Fracture and Failure Flashcards
What are the 2 steps in a fracture?
Crack Formation and crack propagation
Ductile and brittle describe either end of a spectrum, but what is the spectrum a measure of?
The ability for a material to undergo plastic deformation before a fracture.
Facts of ductile fracture
Most metals; extensive plastic deformation; the crack is stable (it stills until further force is applied.)
Facts of brittle fracture
Ceramics, ice, cold metals; little plastic deformation; the crack is unstable (will propagate further at same force.)
In most applications which is preferred?
Ductile
What shape would expect from either end of a very ductile fracture? Which materials would this include?
Tapered to a point; soft metals such as gold, glass at high temperature (See lecture 7 slide number 5 for a picture)
What shape would you expect from a brittle fracture? Which material is this failure typical of?
Flat ends with no tapering; cold metals and ceramics (See lecture 7 slide number 5 for a picture)
What shape would you expect from a moderately ductile fracture? Which material is this failure typical of?
Tapered near the fracture but a perpendicular rough tear; typical for ductile metals (See lecture 7 slide number 5 for a picture)
What are the steps in a ductile fracture failure?
Necking - Void Nucleation - Void Coalescence - Crack Propogation - Separation
What are the steps in a brittle fracture failure?

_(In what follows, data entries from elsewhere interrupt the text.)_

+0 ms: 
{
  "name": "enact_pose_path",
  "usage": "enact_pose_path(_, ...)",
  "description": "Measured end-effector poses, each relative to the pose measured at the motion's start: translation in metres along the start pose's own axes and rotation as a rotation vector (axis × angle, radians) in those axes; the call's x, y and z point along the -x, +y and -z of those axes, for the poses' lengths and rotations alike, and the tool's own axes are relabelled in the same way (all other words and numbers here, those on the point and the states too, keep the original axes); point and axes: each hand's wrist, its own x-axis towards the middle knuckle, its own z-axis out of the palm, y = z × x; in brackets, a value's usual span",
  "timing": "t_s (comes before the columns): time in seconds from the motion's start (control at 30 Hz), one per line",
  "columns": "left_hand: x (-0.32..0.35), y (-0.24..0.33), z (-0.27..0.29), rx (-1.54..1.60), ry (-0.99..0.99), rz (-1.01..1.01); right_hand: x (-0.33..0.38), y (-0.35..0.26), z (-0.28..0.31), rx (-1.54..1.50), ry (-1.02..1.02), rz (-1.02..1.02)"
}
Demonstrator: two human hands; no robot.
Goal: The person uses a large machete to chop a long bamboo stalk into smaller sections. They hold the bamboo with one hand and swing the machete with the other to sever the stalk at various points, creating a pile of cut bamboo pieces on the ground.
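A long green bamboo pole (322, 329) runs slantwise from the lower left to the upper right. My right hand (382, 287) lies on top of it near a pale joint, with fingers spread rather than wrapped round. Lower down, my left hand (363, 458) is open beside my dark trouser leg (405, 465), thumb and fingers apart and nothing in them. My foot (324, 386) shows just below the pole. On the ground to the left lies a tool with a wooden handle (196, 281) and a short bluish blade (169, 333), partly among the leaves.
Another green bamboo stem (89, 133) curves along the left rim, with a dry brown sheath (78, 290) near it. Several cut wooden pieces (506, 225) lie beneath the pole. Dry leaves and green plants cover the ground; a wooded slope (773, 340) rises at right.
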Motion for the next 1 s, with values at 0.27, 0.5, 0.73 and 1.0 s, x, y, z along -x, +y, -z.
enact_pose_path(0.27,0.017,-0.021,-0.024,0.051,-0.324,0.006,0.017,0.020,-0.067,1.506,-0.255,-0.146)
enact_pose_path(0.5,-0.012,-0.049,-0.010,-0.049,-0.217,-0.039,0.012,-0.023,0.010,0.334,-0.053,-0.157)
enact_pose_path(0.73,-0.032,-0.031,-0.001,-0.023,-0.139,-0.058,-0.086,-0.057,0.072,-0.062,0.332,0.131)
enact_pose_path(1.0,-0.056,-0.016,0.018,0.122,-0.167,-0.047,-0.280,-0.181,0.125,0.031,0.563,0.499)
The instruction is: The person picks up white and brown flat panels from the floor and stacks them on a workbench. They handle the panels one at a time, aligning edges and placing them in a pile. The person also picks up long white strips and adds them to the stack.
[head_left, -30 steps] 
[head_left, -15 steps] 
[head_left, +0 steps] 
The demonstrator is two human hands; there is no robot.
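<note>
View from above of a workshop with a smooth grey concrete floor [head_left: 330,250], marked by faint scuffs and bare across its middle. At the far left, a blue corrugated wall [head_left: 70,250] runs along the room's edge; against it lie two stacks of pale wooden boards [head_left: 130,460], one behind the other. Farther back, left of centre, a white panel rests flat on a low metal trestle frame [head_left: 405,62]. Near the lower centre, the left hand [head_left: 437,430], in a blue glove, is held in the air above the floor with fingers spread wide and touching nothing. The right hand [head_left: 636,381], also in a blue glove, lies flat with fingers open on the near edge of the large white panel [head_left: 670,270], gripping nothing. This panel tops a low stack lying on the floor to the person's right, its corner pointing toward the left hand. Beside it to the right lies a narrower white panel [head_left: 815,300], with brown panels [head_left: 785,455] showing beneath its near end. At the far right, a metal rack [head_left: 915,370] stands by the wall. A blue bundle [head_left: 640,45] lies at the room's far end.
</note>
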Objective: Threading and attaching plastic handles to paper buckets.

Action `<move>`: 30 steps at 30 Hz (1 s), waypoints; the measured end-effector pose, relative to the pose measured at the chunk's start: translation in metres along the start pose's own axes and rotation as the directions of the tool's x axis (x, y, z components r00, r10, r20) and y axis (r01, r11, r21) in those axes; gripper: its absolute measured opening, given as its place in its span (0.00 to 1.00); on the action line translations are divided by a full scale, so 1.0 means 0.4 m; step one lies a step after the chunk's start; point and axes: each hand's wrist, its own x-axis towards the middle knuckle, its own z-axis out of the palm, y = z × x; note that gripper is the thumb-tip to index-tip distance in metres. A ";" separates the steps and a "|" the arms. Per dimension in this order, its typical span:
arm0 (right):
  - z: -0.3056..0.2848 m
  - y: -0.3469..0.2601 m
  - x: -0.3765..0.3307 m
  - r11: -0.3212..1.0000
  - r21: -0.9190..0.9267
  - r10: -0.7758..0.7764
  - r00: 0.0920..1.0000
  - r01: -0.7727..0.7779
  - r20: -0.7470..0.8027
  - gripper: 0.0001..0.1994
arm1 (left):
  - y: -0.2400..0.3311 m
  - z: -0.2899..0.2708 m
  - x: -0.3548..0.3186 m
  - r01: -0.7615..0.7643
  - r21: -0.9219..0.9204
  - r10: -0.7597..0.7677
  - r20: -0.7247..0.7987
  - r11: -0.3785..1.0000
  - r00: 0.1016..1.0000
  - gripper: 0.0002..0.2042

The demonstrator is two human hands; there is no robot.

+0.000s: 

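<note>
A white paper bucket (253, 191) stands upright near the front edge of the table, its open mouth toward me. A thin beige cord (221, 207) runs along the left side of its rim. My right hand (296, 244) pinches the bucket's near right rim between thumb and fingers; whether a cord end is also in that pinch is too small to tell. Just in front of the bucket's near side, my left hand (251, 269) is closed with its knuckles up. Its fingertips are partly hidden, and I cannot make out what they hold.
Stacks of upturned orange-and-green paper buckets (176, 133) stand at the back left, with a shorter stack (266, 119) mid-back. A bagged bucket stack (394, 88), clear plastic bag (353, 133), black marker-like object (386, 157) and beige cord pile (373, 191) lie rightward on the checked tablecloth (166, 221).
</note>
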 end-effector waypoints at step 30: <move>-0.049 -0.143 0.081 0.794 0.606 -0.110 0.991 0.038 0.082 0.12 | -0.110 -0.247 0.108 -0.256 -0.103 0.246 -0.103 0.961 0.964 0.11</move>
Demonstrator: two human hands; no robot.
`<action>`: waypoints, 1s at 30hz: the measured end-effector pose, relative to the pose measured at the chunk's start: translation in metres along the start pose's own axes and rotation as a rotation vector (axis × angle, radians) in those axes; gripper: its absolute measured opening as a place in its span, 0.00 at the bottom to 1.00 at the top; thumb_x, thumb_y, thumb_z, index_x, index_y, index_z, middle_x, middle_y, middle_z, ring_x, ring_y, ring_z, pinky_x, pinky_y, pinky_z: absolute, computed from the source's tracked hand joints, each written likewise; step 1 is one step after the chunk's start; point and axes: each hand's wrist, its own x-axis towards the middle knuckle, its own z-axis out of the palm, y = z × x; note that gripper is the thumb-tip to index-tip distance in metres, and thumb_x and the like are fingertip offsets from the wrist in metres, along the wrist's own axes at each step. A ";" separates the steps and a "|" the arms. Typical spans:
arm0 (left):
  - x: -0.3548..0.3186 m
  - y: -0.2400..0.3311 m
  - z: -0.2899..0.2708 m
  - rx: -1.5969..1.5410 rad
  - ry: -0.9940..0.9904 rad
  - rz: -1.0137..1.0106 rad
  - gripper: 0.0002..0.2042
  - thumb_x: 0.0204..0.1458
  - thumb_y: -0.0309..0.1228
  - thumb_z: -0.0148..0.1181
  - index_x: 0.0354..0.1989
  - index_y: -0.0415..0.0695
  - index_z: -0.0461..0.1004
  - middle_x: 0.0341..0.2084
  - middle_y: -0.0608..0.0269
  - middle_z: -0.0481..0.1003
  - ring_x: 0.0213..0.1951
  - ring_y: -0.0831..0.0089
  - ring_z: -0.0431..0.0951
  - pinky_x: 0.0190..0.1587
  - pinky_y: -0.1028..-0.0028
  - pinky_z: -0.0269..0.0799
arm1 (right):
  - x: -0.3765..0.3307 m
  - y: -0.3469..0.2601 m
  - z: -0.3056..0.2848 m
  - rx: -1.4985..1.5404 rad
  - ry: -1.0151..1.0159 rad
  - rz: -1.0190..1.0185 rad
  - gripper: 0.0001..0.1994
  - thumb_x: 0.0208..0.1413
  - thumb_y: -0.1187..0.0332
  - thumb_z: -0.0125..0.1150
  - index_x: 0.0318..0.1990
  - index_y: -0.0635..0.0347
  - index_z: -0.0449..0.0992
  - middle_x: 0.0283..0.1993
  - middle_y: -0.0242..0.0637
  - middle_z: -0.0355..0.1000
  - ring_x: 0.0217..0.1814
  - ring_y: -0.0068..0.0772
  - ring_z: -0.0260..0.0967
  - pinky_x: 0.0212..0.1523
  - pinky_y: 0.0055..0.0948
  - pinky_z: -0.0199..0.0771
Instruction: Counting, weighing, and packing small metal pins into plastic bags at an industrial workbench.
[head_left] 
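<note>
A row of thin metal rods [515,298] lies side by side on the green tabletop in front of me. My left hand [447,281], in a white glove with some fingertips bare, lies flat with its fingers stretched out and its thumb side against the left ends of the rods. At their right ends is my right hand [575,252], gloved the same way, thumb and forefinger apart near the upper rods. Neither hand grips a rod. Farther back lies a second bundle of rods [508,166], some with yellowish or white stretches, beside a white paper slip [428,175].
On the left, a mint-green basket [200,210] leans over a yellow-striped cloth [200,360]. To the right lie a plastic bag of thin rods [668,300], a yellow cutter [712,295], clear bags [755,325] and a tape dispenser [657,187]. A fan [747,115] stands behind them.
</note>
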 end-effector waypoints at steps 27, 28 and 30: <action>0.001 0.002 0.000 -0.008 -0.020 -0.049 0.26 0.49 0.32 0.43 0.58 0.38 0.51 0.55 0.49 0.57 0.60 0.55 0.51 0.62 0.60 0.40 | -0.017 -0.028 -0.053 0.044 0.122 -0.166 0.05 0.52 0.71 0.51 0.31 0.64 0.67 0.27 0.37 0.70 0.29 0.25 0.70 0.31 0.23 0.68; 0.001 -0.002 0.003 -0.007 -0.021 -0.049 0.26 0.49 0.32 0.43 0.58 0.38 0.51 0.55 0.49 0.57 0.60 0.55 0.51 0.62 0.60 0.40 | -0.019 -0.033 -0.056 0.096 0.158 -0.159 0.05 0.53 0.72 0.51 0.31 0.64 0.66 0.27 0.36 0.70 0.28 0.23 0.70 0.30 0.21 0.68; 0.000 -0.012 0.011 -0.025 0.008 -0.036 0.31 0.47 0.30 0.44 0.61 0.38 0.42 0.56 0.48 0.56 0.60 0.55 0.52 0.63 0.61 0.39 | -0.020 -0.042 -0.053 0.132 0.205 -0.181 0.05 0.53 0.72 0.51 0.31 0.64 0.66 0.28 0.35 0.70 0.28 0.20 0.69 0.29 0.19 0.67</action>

Crack propagates quickly; nearly perpendicular to direction of stress; with no appreciable plastic deformation.
What are the two types of brittle fracture?
Transgranular and Intergranular, respectively, fracture passes through grains and frack propagates along boundaries.
What causes stress-concentration?
A reduction in cross-sectional area due to strain causes increasing stress.
What is a stress raiser?
A stress-concentration. Commonly a crack or pore.
The max stress at a stress raiser is:
2 x sigma_0 x (a/p_t)^1/2 a is the half-length of the crack, and p_t is the radius at the crack tip. (Think this is only for cylinders???)
Alloys have higher or lower ductile-to-brittle transition temperatures than their pure metal alternatives?